▶ Work item
Print every line of the listing below, starting with the line that holds "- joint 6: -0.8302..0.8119" and going on through the line that holds "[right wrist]", both included, and print nothing else.

BEGIN Data provided

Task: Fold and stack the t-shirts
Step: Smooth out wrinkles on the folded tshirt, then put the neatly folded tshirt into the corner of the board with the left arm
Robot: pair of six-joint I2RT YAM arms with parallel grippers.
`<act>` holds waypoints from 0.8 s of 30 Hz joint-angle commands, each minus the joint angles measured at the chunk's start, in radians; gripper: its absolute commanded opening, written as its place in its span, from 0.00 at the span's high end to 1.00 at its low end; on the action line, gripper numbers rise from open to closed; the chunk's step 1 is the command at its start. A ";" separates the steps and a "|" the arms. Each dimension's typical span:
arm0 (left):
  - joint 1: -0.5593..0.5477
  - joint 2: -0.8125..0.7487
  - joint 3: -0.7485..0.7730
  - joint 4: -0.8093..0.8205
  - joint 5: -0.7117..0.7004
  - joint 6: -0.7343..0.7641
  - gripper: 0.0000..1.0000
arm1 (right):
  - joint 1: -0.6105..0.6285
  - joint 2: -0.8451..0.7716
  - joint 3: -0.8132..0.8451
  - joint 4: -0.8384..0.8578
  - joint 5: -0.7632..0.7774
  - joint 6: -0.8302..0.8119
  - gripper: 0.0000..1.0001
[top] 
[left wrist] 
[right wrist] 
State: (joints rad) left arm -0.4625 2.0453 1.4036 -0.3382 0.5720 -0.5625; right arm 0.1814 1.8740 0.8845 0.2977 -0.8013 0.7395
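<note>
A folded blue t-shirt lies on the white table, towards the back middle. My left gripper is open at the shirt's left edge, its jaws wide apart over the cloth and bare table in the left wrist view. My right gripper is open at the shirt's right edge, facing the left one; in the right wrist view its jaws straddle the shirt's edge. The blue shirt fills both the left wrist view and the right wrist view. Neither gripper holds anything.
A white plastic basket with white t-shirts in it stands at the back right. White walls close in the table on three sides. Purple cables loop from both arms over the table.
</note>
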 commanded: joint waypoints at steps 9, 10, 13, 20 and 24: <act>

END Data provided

▶ Finished task
  - joint 6: -0.8302..0.8119
  - gripper: 0.0000..1.0001
[top] 
[left wrist] 
[right wrist] 

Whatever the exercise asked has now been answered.